Dance is an ephemeral art — thus making it the closest to life — and Cunningham now has to be re-imagined. Here and there, companies are re-creating dances, but we mainly rely on documentation. Thanks to Atlas, Cunningham was revolutionary in that area as well. Videographer and choreographer worked as collaborators for years in which they rethought everything while making dance for video.
Atlas did make a superb television documentary in 2000 for the PBS series “American Masters” — “Merce Cunningham: A Lifetime of Dance” — that is the second best introduction to the choreographer. “MC9” is the best. The installation places clips from decades of Cunningham and his company dancing. It also showcases clips of him speaking, making faces into a phantasmagoric collection of screens of different sizes and types at various heights. Cunningham felt that dance no more required a single perspective than looking at the street does. Instead, he honored the ability of everyone in the theater to have a unique experience. Atlas does the same. The viewer moves around, looks up and down. Nothing is static. Each monitor or screen has its own sound. Up close, you hear one thing, move away, and they all blend as if driven by Cagean chance procedures. It’s riveting. I could only think that this is what it must have been like to be inside Cunningham’s head.
The rest of the exhibition, curated by José Luis Blondet, includes Andy Warhol’s famous silver helium-filled pillows, “Silver Clouds,” that were the decor for Cunningham’s “RainForest” (Atlas’ first job with the company was filling the balloons and trying to get them to behave — they still don’t). Sharing a bit of wall space with Serra are rare archival films of Cunningham dancing in two 1950s works, “Changeling” (a solo) and “Night Wandering” (a duet with Carolyn Brown). Rauschenberg was the designer for both.
There is something else about having “Clouds and Screens” at LACMA. It makes evident something little noted — the role L.A. played in Cunningham’s development. He was from Centralia, Wash., studied at the Cornish School in Seattle with Bonnie Bird, a Martha Graham dancer, and dropped out to join Graham’s company in New York. Cunningham said that as soon as he first set foot in Manhattan, he knew that was home. He never left it.

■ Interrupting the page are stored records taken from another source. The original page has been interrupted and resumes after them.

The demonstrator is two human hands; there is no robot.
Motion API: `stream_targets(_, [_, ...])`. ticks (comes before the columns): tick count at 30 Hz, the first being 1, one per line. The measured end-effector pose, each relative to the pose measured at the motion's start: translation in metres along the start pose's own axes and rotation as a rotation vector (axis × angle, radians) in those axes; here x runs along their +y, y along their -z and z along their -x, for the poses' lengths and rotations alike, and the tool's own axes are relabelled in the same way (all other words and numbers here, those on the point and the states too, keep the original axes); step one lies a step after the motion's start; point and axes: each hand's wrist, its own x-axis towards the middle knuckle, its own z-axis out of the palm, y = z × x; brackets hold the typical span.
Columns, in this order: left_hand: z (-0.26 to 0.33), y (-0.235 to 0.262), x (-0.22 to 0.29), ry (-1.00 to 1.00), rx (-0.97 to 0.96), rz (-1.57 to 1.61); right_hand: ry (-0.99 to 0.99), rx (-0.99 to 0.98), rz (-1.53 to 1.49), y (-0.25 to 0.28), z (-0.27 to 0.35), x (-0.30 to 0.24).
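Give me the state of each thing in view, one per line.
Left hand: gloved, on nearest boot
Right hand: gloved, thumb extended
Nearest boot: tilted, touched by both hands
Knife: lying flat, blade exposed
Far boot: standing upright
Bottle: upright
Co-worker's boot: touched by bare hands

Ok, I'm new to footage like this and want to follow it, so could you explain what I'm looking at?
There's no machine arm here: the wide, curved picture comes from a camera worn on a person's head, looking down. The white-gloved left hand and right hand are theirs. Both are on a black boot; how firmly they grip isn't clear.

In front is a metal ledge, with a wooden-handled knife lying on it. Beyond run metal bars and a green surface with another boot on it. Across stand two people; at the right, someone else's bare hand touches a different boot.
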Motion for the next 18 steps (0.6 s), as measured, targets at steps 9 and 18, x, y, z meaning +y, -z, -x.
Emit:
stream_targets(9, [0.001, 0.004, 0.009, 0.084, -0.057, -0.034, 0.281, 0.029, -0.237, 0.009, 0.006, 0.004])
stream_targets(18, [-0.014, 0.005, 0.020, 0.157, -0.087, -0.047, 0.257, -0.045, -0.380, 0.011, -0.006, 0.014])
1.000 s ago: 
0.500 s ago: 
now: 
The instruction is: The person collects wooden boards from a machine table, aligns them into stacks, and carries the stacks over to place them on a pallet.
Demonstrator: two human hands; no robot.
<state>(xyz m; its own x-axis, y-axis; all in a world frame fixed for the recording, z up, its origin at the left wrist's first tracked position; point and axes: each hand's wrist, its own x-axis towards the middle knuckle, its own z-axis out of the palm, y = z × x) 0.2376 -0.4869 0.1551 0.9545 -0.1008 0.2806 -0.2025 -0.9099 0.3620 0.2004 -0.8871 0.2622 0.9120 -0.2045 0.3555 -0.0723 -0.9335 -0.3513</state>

But the roots of his work were in L.A., which in the early 20th century was the center of the modern dance movement. That included Graham, who spent some of her youth in Santa Barbara. Cunningham eventually rebelled against that, but it was his training and the fount of his incredible skill.
There was also the L.A. influence from Cage, who was born and grew up here. After Cage died in 1992, Cunningham became increasingly fascinated with the world Cage came from. In my conversations with Cunningham, he often noted that he was thinking about something Cage had said about his early years in L.A. Cunningham late in life began putting bits and pieces of L.A. modernism back into his work, such as facial expressions, albeit in noncontextual ways. When I asked him about that, he said, “No, it wasn’t conscious decision, but now that I mentioned it … .”
LACMA has further commissioned choreographer Jennie Mary Tai Liu to perform a new work that will engage with the Cunningham exhibition in February. On April 16, the Center for the Art of Performance at UCLA will commemorate the choreographer’s centennial with a “Night of 100 Solos,” in which former Cunningham dancers in L.A., as well as in New York and London, will perform 100 Cunningham solos.
“Merce Cunningham, Clouds and Screens”
Where: LACMA, 5905 Wilshire Blvd., L.A.